I’ve been working in and around the computing industry for a long time, and when I started out one of the first phrases I heard was “Garbage in, garbage out” or GIGO to give it its acronym.  This was drummed into programmers from the outset, to make sure that they tested their programs at each step to verify their processing.

Everyone involved in eDiscovery activities should bear this principle in mind.  If the data that is being fed into the review stage is incorrect or incomplete, it doesn’t matter how clever your tools and applications are.  GIGO.

Locating and extracting large volumes of data can be complex and time consuming, and as with any complex system, mistakes happen.   That’s why it is critical to invest the time and effort into creating documented processes and controls to verify the data collected is correct.  And it is unreasonable to assume that an IT department can do this, in addition to their day to day task of keeping mission critical systems operating.

Each and every eDiscovery case should be treated as a project, which means that a Project Manager is needed to define activities, assign resources and track progress. Within the project, there will be business processes defined to control the extraction of data and controls to verify that the data meets the requirement and resources are made available so that all the tasks complete as scheduled, to meet any external time constraints.
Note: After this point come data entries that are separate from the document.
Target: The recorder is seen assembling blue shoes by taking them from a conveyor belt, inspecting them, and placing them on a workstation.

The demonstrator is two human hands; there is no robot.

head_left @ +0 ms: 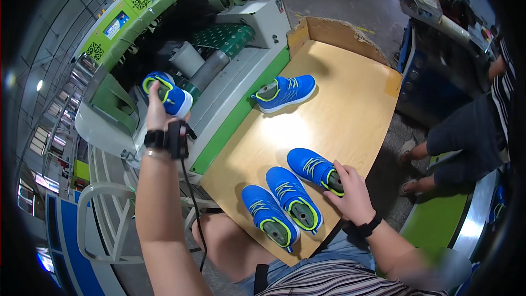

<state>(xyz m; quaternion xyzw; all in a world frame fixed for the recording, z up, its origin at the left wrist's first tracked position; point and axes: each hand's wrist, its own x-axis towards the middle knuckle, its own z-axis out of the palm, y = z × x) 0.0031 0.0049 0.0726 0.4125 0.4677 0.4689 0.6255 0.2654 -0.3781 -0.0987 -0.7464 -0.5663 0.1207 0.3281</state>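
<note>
With my left hand (156,111) I grip a blue sneaker (175,97) by its heel opening, thumb inside the lime-green collar. It is held up at the mouth of the green and white machine. My right hand (352,194) is closed around the heel of another blue shoe (308,163), which rests on the wooden table with a grey-green last in it. Left of that shoe, a middle sneaker (284,182) and a near-left sneaker (256,199) lie side by side, lasts inside. Farther off, one more lasted sneaker (296,89) stands near the table's machine-side edge.
The machine (241,85) has a green patterned belt (224,38), a roller and hanging green flaps. A cardboard rim (342,37) borders the table's (345,112) far end. At right another person (466,131) stands beside equipment. A black cable (195,208) hangs from my left wrist.
</note>
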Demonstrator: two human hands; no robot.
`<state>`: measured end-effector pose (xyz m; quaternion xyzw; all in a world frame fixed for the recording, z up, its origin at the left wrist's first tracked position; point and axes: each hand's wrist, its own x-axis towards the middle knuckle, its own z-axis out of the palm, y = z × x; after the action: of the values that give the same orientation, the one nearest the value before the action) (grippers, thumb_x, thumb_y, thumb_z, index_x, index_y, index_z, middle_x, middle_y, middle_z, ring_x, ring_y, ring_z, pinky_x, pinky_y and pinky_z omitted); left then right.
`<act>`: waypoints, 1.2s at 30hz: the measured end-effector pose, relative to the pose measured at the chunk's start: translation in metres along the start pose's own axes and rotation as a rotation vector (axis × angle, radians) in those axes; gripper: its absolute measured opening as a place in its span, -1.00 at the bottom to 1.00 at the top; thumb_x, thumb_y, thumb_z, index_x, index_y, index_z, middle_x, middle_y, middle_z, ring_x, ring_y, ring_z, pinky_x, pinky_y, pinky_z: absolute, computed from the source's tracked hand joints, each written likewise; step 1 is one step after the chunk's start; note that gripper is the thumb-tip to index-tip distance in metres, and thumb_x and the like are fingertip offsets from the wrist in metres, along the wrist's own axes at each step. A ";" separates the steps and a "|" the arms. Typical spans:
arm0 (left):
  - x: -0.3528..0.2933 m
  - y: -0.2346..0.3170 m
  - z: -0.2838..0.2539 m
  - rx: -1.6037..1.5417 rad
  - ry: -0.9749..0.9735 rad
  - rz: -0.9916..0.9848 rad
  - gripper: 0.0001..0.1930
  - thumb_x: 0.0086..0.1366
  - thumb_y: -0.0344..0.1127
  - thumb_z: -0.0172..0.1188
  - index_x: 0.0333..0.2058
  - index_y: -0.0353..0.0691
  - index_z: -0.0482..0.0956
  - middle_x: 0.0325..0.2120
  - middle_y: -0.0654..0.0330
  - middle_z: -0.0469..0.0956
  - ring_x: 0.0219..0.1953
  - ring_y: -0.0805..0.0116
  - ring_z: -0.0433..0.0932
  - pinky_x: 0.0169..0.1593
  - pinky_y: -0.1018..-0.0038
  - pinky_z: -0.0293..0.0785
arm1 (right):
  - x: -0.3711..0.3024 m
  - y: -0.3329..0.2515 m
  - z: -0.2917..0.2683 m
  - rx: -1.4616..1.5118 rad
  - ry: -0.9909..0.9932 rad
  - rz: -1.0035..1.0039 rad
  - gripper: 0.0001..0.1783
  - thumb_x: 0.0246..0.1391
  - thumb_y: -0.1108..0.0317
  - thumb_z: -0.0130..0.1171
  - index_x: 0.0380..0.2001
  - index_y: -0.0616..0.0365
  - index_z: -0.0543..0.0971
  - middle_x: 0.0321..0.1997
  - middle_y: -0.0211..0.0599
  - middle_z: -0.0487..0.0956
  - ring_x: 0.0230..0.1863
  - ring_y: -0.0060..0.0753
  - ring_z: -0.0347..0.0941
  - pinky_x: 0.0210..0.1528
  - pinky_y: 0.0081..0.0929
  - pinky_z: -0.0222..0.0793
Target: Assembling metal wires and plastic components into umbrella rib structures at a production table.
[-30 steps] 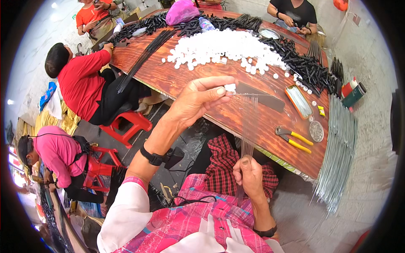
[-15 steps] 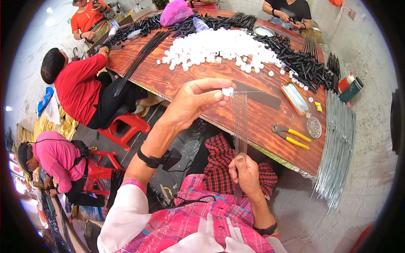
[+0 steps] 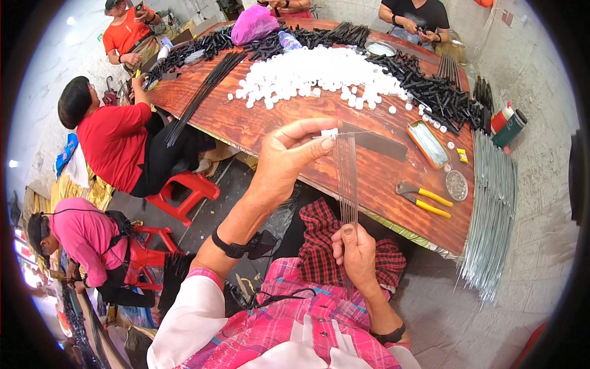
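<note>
My left hand (image 3: 294,150) pinches a small white plastic piece (image 3: 330,133) between thumb and fingertips, above the near edge of the table. A thin wire sticks out of that piece toward the right. Below it, my right hand (image 3: 356,249) is closed round the lower part of a bunch of thin metal rods (image 3: 348,184). The rods stand nearly upright and fan out slightly, their top ends just beside the white piece. Whether every rod touches it is too fine to make out.
On the wooden table (image 3: 289,126) lie a heap of white pieces (image 3: 319,67), black parts (image 3: 424,86), yellow-handled pliers (image 3: 424,198), an orange tray (image 3: 428,144) and a clear dish (image 3: 456,184). Long wires (image 3: 488,215) overhang the right edge. Co-workers sit left and across; a red stool (image 3: 184,194) stands left.
My left forearm has shifted slightly right, while the white piece stays at the rods' top ends. The right hand has barely moved. At left, the red-shirted co-worker's arm has moved.
</note>
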<state>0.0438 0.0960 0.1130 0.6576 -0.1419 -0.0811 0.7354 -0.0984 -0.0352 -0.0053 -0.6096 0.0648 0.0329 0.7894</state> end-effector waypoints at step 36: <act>0.011 -0.023 -0.017 -0.486 -0.175 -0.083 -0.65 0.22 -0.48 0.18 0.01 -0.31 0.49 0.01 -0.01 0.50 0.00 0.34 0.52 0.05 0.42 0.49 | 0.026 0.010 -0.001 0.072 -0.222 0.052 -0.39 0.31 -0.11 -0.22 -0.30 0.33 0.45 -0.58 -0.24 0.50 -0.55 -0.53 0.42 -0.45 -0.58 0.38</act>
<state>0.0615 0.1060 0.0901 0.4573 -0.1541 -0.1996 0.8528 -0.0743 -0.0345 -0.0188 -0.5715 -0.0061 0.1186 0.8119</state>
Documented collection processes are the equivalent of the old developer’s programs.  We can verify the results at every stage to ensure the correct results flow into review.  And using a project approach should reduce costs and timescales.

Everyone does this already, right?  A quick show of hands out there?  Good, I’m pleased for you.

In truth, some companies with a long history of litigation and eDiscovery activities do have this approach.  Here at Innovative Development our consultants have developed and implemented this form of control and continuous process improvement at a number of global enterprises.  There are many companies out there that haven’t, that still react to eDiscovery requests on an ad-hoc basis and for whom GIGO is an unacknowledged truth.